Data extract section start

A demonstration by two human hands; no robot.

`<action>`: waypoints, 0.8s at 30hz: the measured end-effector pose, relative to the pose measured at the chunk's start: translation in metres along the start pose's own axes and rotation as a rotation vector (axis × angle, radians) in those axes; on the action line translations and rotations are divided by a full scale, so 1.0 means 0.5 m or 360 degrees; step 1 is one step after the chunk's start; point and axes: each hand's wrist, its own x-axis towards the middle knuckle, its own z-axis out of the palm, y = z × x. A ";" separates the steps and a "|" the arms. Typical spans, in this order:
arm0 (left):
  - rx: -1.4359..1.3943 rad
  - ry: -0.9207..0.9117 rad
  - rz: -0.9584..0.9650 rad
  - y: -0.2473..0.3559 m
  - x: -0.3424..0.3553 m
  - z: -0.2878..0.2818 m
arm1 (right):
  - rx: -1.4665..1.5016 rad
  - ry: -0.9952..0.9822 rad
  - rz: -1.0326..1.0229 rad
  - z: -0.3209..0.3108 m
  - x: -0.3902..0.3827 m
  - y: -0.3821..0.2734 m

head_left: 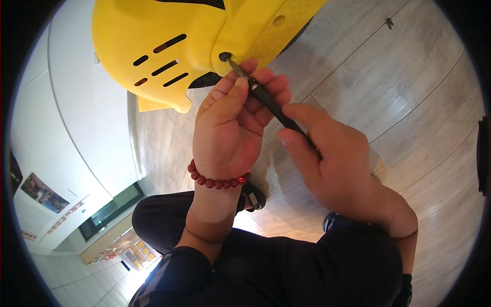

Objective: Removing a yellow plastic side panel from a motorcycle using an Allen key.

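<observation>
The half-curled left hand (225,128) pinches the screwdriver (267,99) near its shaft (236,68), apparently steadying it at the dark hole (223,56) in the yellow shell (202,41), while the partly closed right hand (340,161) grips the handle (282,116).

Indoors — home or office, cannot tell which — wood-look floor (419,87), white wall (66,128), mounted picture (45,193); yellow panels (144,251) beyond

yellow shell (202,41) | black screwdriver handle (271,104) | red bead bracelet (218,183) | pale wood-grain floor (424,92)
</observation>
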 end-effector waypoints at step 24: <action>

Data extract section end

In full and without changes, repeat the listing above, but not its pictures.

Reply to the task:
A demonstration by two human hands; no robot.

`<action>`: waypoints, 0.8s at 30hz: the measured end-effector pose, relative to the pose measured at the chunk's start: translation in metres along the start pose's own axes and rotation as a rotation vector (axis × angle, radians) in those axes; on the action line translations and rotations are divided by a full scale, so 1.0 means 0.5 m or 360 degrees; step 1 is one step after the chunk's start; point and axes: each hand's wrist, its own x-axis towards the middle knuckle, its own z-axis out of the palm, y = z × x. A ";" separates the steps and a "|" the arms. Typical spans, in this order:
arm0 (left):
  - rx: -1.4359..1.3943 rad
  - ry: -0.9207..0.9117 rad
  - rz: -0.9584..0.9650 rad
  - y: -0.2473..0.3559 m
  - x: -0.3424..0.3553 m
  - z: -0.2878..0.2818 m
arm1 (right):
  - rx: -1.4665..1.5016 rad
  - ry: -0.9952..0.9822 rad
  - rz: -1.0326..1.0229 rad
  - z: -0.3209..0.3108 m
  - x: -0.3902..0.3827 m
  - y: -0.3821..0.2734 m

head_left: 

Objective: Removing a yellow plastic side panel from a motorcycle using an Allen key.

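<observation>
The half-curled left hand (225,128) pinches the screwdriver (267,99) near its shaft (236,68), apparently steadying it at the dark hole (223,56) in the yellow shell (202,41), while the partly closed right hand (340,161) grips the handle (282,116).

Indoors — home or office, cannot tell which — wood-look floor (419,87), white wall (66,128), mounted picture (45,193); yellow panels (144,251) beyond

yellow shell (202,41) | black screwdriver handle (271,104) | red bead bracelet (218,183) | pale wood-grain floor (424,92)
</observation>
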 end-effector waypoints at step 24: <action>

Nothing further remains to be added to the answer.